羽衣からのカウンターパンチに、僕のライフは、半分以上削られた気がする。
「そうだよね、羽衣ちゃん!」
「そうだよ!」
2対1という数的不利な状況になってしまった。しかも、女の子同士が結託した場合は、どう足掻いてもひっくり返す事は、困難を極めるのだ。

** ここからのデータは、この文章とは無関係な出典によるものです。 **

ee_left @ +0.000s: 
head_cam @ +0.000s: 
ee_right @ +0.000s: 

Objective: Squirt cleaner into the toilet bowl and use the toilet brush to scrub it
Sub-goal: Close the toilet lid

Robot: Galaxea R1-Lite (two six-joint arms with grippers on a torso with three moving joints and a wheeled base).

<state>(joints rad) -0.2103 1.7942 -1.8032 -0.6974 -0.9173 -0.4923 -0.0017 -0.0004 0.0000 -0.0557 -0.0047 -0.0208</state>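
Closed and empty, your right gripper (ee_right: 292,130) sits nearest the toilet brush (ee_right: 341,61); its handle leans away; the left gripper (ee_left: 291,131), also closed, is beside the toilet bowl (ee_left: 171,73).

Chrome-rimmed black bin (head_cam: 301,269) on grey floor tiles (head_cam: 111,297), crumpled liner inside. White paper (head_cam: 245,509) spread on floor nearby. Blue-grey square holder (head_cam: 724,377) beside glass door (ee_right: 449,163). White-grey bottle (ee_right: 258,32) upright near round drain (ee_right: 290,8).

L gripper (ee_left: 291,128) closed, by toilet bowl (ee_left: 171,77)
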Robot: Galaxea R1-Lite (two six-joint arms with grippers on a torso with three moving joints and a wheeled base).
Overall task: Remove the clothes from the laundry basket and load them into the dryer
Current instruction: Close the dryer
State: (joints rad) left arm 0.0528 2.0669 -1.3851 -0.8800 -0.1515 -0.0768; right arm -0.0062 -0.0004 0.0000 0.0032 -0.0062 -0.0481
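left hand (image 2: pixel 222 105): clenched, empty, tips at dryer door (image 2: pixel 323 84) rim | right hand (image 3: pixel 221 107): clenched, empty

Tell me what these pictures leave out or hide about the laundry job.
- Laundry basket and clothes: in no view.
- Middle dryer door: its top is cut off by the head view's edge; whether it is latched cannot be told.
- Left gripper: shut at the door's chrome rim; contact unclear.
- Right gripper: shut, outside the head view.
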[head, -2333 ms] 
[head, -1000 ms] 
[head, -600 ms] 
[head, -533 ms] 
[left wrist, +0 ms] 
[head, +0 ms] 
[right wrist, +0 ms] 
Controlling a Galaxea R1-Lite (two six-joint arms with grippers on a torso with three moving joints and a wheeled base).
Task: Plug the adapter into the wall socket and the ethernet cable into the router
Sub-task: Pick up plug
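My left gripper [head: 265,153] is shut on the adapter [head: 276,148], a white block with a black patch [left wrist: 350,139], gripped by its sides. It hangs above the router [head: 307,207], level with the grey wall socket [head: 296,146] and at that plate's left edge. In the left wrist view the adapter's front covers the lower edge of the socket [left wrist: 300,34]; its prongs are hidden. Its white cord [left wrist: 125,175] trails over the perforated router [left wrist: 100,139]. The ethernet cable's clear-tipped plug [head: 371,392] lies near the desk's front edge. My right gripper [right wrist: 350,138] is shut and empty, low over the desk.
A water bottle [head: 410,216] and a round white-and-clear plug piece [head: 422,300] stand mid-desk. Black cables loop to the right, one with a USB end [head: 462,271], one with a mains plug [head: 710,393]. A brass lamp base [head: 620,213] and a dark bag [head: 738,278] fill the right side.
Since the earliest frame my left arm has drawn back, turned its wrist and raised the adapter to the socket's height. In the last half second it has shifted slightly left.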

「そんな事より、デートの約束とかしているんですか?」
「何だろう、それとなしに進むけど後退したりしてる」
「あれ?春乃ちゃん。簡単に――」
「羽衣。それが、春乃さんの良いところなのです」
春乃さんは、信頼した人相手には、かなり気を許すので簡単に流される傾向がある。
陽葵さんに、流されて男の僕が居る前でスカートを捲ってしまう程には。
「良いところ?」
「信頼した人の前では、流されやすくなる。だって、陽葵に流されて僕が居る前でスカートを――イダァ!」
「詩季くん、少し、黙ろうか?」
春乃さんが、奈々さん直伝だと言う手刀をお見舞いしてきた。
「あははぁ、春乃。こっちでもお友達出来たんだなぁ〜〜」
「ちょっと、お父さん!」
「「お父さん??」」
「あっ……」
運転席にいる人に対して、春乃さんは、「お父さん」と言った。
「あれ?春乃さんのお父さんは、清孝さんとお知り合いの縁で会社に務めていると……」
「そ、その……」
少々、話ずらそうな感じだ。
「詩季くん。私が会社勤めなのは、間違いない。社長だがな!だけど、私と父と清孝様が、大の仲良しでな。今は、副社長の妻が実質的な社長業務をやっていてな!俺は、黒服として、詩季様と羽衣様の身を守る黒服をしておる」
住吉春樹さん。
信号待ちの際に、名刺を渡された。
「ところで、詩季様」
「はい?」
「春乃が恋する男の子は、どんな子だね?詩季様にも想い人が居る事が前提だったとしても、春乃の必死さは凄かったからなぁ~~」
「ちょっと、お父さん!詩季くんも答えなくていいからね?」
「春乃さんの想い人は、僕の彼女が双子の兄妹でして、その兄です」
「ちょっと、詩季くん!」
春乃さんは、自分の恋を話される事が、恥ずかしいようだ。
まぁ、さっきの手刀の報復として、春樹さんに、少々、教える事にする。